Ha estado llorando. Y Kilorn no llora nunca. Los nudillos le sangran, y apuesto que en los alrededores hay una pared igual de maltrecha. Pese a lo avanzado de la hora, no puedo menos que sentirme preocupada, y hasta asustada por él.
—¿Qué ocurre? ¿Qué sucede? —tomo su mano en la mía sin pensar, siento su sangre bajo mis dedos—. ¿Pasó algo?
Él se da un momento para responder, trata de armarse de valor. Ahora estoy aterrada.
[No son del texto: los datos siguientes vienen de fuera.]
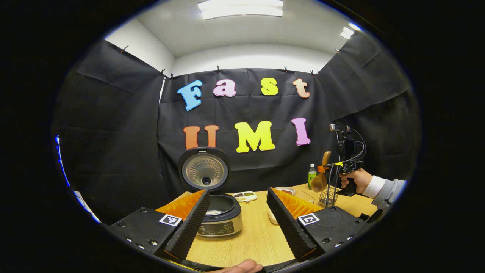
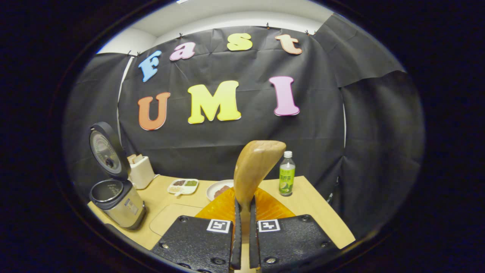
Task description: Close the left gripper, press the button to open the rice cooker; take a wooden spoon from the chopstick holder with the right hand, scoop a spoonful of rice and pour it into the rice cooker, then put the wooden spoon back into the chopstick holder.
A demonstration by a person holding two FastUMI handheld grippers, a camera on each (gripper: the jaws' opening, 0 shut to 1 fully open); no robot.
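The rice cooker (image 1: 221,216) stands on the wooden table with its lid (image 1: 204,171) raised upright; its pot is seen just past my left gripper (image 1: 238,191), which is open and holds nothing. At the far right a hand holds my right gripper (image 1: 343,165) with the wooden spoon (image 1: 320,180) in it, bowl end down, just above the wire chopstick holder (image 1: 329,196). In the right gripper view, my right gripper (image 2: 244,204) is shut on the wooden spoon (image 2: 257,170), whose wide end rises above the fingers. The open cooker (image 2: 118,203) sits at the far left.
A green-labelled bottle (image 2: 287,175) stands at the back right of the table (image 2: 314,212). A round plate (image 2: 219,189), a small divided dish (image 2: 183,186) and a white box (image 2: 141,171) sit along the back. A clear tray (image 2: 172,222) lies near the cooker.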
—Mi maestro… cayó. Murió. Ya no soy aprendiz.
Intento contener una exclamación, pero se me escapa de todos modos, como si se mofara de nosotros. Aunque él no tiene que hacerlo, aunque ya sé qué es lo que quiere decir, continúa.
—Ni siquiera había terminado mi instrucción, y ahora… —choca contra las palabras—. Tengo dieciocho años. A ningún pescador le falta un aprendiz. No tengo trabajo. No puedo conseguir ningún trabajo —lo que añade es como una daga en mi corazón. Kilorn apenas consigue hablar, y yo preferiría no tener que oírlo—. Me mandarán a la guerra.